Records from a dataset
^^^^
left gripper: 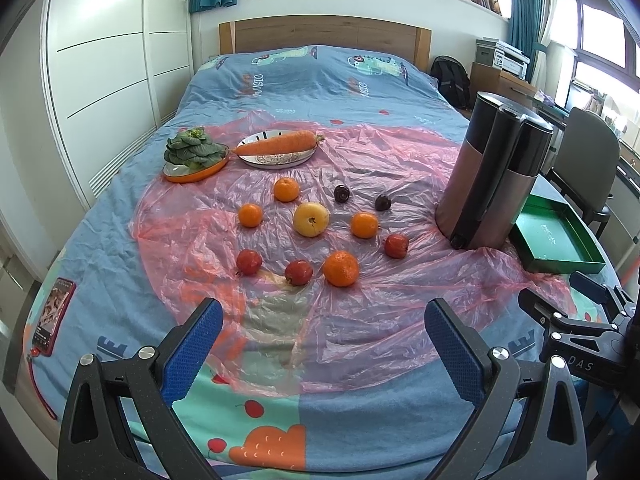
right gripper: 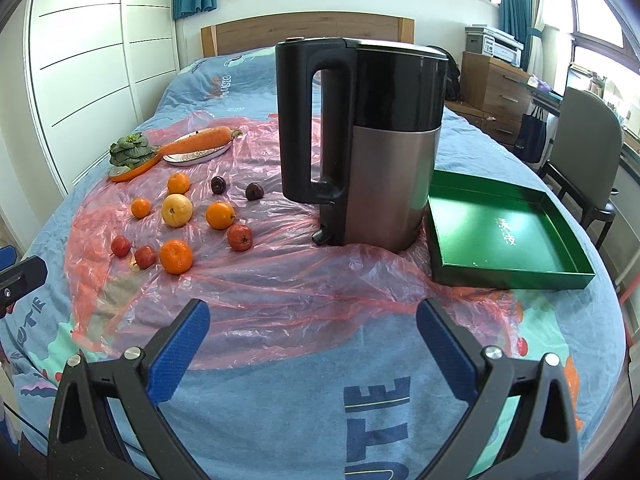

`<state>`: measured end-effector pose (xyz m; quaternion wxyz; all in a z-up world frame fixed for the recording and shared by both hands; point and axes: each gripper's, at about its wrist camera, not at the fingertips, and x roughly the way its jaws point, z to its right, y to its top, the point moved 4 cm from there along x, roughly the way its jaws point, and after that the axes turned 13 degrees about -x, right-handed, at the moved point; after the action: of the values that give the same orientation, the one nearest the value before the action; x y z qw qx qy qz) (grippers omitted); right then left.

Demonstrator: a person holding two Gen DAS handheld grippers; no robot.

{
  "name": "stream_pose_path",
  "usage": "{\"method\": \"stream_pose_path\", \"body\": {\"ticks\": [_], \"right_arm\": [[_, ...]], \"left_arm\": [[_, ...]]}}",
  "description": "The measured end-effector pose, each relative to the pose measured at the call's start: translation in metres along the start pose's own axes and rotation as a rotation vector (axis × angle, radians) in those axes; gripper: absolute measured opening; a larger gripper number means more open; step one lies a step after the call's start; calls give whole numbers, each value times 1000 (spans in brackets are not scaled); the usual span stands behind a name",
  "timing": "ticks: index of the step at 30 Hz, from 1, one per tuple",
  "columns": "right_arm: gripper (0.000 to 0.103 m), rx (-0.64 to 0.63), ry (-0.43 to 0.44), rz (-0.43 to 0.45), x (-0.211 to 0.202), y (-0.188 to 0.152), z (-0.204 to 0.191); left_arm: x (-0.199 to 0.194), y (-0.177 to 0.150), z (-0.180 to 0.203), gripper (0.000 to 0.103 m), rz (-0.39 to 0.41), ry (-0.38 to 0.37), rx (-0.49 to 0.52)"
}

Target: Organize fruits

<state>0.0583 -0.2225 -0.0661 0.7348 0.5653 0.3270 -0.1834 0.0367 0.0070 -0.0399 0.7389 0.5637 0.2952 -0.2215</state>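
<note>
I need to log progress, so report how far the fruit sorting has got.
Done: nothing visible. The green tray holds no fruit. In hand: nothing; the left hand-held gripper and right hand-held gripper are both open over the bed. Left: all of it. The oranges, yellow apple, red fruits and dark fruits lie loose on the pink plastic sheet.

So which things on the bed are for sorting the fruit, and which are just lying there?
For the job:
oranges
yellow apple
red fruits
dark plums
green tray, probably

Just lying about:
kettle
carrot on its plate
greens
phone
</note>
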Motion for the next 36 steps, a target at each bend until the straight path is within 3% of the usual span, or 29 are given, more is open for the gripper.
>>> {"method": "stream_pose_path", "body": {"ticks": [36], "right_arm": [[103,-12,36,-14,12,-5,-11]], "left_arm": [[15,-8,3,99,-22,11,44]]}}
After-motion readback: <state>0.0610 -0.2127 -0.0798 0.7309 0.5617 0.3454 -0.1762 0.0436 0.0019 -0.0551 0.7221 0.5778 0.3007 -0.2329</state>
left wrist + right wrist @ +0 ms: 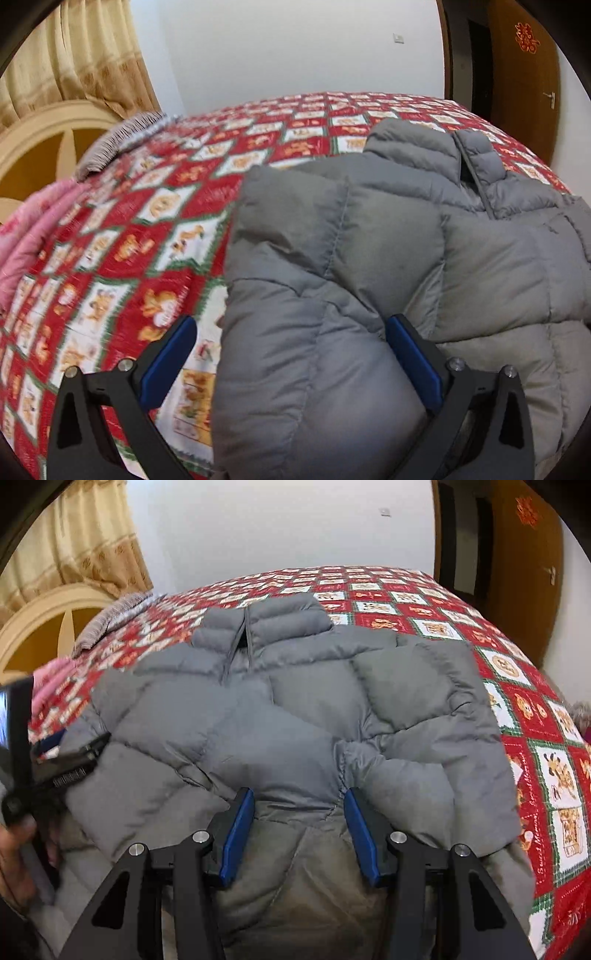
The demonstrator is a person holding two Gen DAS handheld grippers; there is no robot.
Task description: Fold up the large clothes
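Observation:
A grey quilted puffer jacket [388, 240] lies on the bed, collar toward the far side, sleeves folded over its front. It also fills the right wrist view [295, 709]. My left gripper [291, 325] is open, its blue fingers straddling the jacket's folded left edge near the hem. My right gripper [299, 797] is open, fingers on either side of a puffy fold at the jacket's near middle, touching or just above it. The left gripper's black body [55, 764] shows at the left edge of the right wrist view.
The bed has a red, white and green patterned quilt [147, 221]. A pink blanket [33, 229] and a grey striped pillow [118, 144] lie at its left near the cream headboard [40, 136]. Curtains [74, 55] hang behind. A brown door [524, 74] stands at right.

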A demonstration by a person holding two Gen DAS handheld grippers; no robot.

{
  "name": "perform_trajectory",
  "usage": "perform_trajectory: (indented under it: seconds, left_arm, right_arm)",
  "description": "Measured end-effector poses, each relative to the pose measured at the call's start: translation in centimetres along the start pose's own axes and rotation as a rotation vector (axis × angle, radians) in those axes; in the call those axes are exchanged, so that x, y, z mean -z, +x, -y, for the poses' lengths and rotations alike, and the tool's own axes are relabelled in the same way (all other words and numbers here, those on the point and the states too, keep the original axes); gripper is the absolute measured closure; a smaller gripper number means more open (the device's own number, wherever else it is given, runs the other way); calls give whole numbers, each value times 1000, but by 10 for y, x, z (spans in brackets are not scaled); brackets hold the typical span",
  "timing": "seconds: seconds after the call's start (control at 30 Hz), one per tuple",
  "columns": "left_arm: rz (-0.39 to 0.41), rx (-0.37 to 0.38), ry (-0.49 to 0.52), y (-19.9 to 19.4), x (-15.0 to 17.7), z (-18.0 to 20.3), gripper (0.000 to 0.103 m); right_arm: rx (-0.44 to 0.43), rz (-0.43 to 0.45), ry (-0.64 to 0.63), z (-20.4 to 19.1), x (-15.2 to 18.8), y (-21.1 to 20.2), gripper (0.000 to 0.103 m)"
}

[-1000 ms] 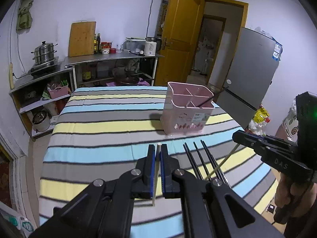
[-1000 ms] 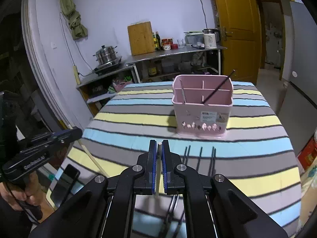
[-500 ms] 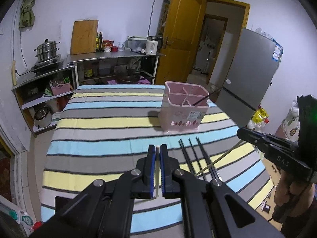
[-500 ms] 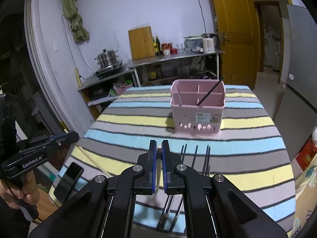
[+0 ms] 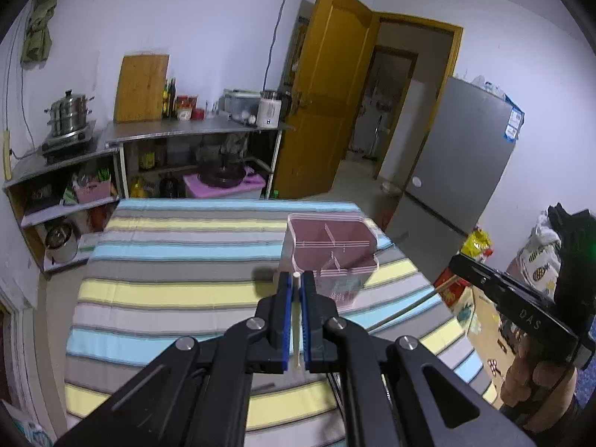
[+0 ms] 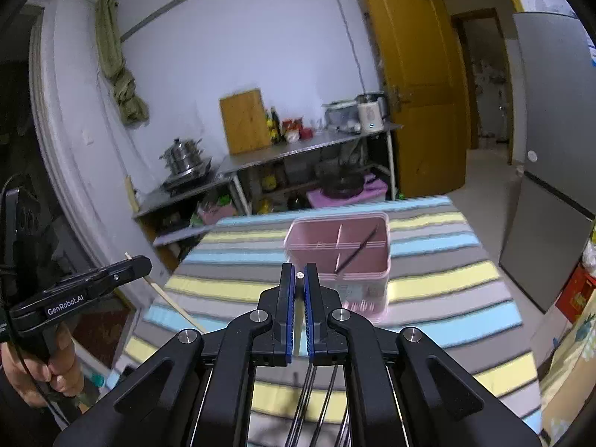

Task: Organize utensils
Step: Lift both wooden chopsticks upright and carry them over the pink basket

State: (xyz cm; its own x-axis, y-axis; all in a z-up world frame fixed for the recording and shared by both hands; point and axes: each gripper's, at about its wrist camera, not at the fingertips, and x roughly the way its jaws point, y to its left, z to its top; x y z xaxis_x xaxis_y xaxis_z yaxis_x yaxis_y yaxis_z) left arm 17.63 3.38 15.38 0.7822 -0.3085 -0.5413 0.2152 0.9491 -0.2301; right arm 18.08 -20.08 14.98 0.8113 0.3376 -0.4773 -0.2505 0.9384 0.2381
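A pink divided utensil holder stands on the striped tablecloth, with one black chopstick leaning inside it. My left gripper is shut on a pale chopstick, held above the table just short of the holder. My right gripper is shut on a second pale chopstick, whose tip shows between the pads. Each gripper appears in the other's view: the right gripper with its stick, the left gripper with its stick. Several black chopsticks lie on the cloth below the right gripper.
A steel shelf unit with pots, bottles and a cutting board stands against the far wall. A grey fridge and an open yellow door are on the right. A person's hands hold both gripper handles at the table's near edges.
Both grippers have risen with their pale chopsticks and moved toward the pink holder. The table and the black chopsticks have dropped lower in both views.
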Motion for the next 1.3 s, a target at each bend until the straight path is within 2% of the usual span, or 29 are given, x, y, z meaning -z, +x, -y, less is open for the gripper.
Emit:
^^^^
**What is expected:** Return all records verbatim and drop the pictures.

**Task result:**
left gripper: 
right gripper: 

`<state>`: measured end-effector pose (xyz m; quaternion wxyz; all in a z-up world frame fixed for the recording and shared by both hands; point and axes: each gripper's, at about its wrist camera, not at the fingertips, and x roughly the way its jaws point, z to its right, y to its top, the point moved 4 cm from there along x, roughly the way its jaws point, and after that the axes turned 13 degrees about -x, right-handed, at the moved point; after the action: of the values that give the same orientation, the one nearest the value before the action; x y z qw qx qy qz) (grippers omitted); right then left.

Demonstrator: a person holding two Gen DAS handheld grippers; no robot.

{
  "name": "stream_pose_path",
  "usage": "{\"method\": \"stream_pose_path\", \"body\": {\"ticks\": [_], \"right_arm\": [[_, ...]], \"left_arm\": [[_, ...]]}}",
  "description": "The measured end-effector pose, each relative to the pose measured at the call's start: translation in metres along the start pose's own axes and rotation as a rotation vector (axis × angle, radians) in those axes; gripper: absolute measured opening; a larger gripper number means more open; step one lies a step after the call's start; calls give whole numbers, each value times 1000 (spans in brackets are not scaled); the usual span stands behind a name",
  "timing": "ticks: index of the step at 30 Hz, from 1, one per tuple",
  "columns": "right_arm: gripper (0.000 to 0.103 m), rx (-0.64 to 0.63), ry (-0.43 to 0.44), rz (-0.43 to 0.45), x (-0.211 to 0.202), y (-0.188 to 0.152), z (-0.204 to 0.191); left_arm: x (-0.199 to 0.194), y (-0.177 to 0.150), z (-0.180 to 0.203), gripper (0.000 to 0.103 m), rz (-0.39 to 0.41), ry (-0.38 to 0.37), rx (-0.49 to 0.52)"
}

Target: Organize fruits

<state>0.0583 -0.2225 -0.0661 0.7348 0.5653 0.3270 -0.1834 0.0367 0.0070 -0.0399 0.7389 0.5637 0.2952 -0.2215</state>
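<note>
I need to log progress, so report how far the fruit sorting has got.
Done: nothing visible. The green tray holds no fruit. In hand: nothing; the left hand-held gripper and right hand-held gripper are both open over the bed. Left: all of it. The oranges, yellow apple, red fruits and dark fruits lie loose on the pink plastic sheet.

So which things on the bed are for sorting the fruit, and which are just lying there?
For the job:
oranges
yellow apple
red fruits
dark plums
green tray, probably

Just lying about:
kettle
carrot on its plate
greens
phone
</note>
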Motion for the next 36 steps, a target at each bend until the straight path is within 3% of the usual span, or 29 are given, more is open for the gripper.
>>> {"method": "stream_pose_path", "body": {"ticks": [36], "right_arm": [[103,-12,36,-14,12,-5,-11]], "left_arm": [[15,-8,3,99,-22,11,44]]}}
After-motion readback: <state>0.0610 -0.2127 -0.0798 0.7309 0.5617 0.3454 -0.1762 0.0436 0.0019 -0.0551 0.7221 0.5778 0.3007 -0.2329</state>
left wrist + right wrist @ +0 ms: 
The demonstrator is a person holding two Gen DAS handheld grippers; there is no robot.
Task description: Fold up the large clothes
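Observation:
A grey quilted puffer jacket [388, 240] lies on the bed, collar toward the far side, sleeves folded over its front. It also fills the right wrist view [295, 709]. My left gripper [291, 325] is open, its blue fingers straddling the jacket's folded left edge near the hem. My right gripper [299, 797] is open, fingers on either side of a puffy fold at the jacket's near middle, touching or just above it. The left gripper's black body [55, 764] shows at the left edge of the right wrist view.
The bed has a red, white and green patterned quilt [147, 221]. A pink blanket [33, 229] and a grey striped pillow [118, 144] lie at its left near the cream headboard [40, 136]. Curtains [74, 55] hang behind. A brown door [524, 74] stands at right.
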
A demonstration by a person holding two Gen DAS handheld grippers; no robot.

{
  "name": "perform_trajectory",
  "usage": "perform_trajectory: (indented under it: seconds, left_arm, right_arm)",
  "description": "Measured end-effector poses, each relative to the pose measured at the call's start: translation in centimetres along the start pose's own axes and rotation as a rotation vector (axis × angle, radians) in those axes; in the call those axes are exchanged, so that x, y, z mean -z, +x, -y, for the poses' lengths and rotations alike, and the tool's own axes are relabelled in the same way (all other words and numbers here, those on the point and the states too, keep the original axes); gripper is the absolute measured closure; a smaller gripper number means more open (the device's own number, wherever else it is given, runs the other way); calls give whole numbers, each value times 1000, but by 10 for y, x, z (spans in brackets are not scaled); brackets hold the typical span",
  "timing": "seconds: seconds after the call's start (control at 30 Hz), one per tuple",
  "columns": "left_arm: rz (-0.39 to 0.41), rx (-0.37 to 0.38), ry (-0.49 to 0.52), y (-19.9 to 19.4), x (-15.0 to 17.7), z (-18.0 to 20.3), gripper (0.000 to 0.103 m); right_arm: rx (-0.44 to 0.43), rz (-0.43 to 0.45), ry (-0.64 to 0.63), z (-20.4 to 19.1), x (-15.2 to 18.8), y (-21.1 to 20.2), gripper (0.000 to 0.103 m)"
}

[-1000 ms] 
[-1000 ms] 
[-500 ms] 
[-500 ms] 
[+0 ms] 
[+0 ms] 

Task: Organize utensils
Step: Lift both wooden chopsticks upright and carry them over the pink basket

State: (xyz cm; its own x-axis, y-axis; all in a z-up world frame fixed for the recording and shared by both hands; point and axes: each gripper's, at about its wrist camera, not at the fingertips, and x roughly the way its jaws point, y to its left, z to its top; x y z xaxis_x xaxis_y xaxis_z yaxis_x yaxis_y yaxis_z) left arm 17.63 3.38 15.38 0.7822 -0.3085 -0.5413 0.2152 0.9491 -0.2301; right arm 18.08 -20.08 14.98 0.8113 0.3376 -0.4773 -0.2505 0.9384 0.2381
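A pink divided utensil holder stands on the striped tablecloth, with one black chopstick leaning inside it. My left gripper is shut on a pale chopstick, held above the table just short of the holder. My right gripper is shut on a second pale chopstick, whose tip shows between the pads. Each gripper appears in the other's view: the right gripper with its stick, the left gripper with its stick. Several black chopsticks lie on the cloth below the right gripper.
A steel shelf unit with pots, bottles and a cutting board stands against the far wall. A grey fridge and an open yellow door are on the right. A person's hands hold both gripper handles at the table's near edges.
Both grippers have risen with their pale chopsticks and moved toward the pink holder. The table and the black chopsticks have dropped lower in both views.
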Motion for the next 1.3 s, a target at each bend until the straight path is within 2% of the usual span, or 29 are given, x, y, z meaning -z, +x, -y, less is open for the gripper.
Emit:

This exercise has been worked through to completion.